> **PROBLEM**
All lines from the start of the listing below through the line containing "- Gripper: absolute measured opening" are to be written out again exactly, and no others.

(Beginning of INFORMATION SHOWN)

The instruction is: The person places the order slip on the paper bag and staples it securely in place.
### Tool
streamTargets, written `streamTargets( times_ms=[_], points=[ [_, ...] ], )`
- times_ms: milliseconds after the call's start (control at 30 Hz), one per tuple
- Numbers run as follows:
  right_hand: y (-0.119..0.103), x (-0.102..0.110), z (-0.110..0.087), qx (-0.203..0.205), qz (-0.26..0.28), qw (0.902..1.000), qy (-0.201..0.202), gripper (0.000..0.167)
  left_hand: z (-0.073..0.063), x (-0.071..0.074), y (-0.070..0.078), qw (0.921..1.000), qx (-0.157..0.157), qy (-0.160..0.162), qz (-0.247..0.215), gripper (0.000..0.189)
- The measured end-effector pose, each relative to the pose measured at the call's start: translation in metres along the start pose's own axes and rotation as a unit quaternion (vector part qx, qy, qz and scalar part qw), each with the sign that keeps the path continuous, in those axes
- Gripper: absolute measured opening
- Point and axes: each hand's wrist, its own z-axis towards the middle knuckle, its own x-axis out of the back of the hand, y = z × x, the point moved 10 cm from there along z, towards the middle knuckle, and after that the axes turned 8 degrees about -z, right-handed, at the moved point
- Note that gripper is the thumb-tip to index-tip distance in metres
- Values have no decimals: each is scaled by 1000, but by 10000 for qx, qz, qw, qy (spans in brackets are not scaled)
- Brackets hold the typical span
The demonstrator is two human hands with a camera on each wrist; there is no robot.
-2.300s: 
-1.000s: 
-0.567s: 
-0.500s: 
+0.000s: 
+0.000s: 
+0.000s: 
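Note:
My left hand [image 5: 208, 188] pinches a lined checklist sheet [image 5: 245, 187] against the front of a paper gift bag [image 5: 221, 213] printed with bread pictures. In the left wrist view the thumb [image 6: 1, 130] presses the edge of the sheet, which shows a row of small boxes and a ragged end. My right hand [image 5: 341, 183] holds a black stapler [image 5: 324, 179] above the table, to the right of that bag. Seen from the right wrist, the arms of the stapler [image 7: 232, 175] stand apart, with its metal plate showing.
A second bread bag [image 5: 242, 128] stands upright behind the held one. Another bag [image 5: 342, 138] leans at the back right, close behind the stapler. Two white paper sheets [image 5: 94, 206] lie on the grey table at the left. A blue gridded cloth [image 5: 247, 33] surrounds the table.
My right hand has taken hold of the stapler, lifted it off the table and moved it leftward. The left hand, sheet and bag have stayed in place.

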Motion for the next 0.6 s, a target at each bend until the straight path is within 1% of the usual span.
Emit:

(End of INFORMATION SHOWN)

> **RESULT OF THE TASK**
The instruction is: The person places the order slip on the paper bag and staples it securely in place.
### Tool
streamTargets, written `streamTargets( times_ms=[_], points=[ [_, ...] ], )`
- times_ms: milliseconds after the call's start (control at 30 Hz), one per tuple
- Numbers run as follows:
  right_hand: y (-0.119..0.103), x (-0.102..0.110), z (-0.110..0.087), qx (-0.203..0.205), qz (-0.26..0.28), qw (0.902..1.000), qy (-0.201..0.202), gripper (0.000..0.167)
  left_hand: z (-0.073..0.063), x (-0.071..0.074), y (-0.070..0.078), qw (0.921..1.000), qx (-0.157..0.157), qy (-0.160..0.162), qz (-0.247..0.215), gripper (0.000..0.189)
- The measured end-effector pose, each relative to the pose measured at the call's start: translation in metres along the start pose's own axes and rotation as a unit quaternion (vector part qx, qy, qz and scalar part qw), each with the sign that keeps the path continuous, in those axes
- Gripper: absolute measured opening

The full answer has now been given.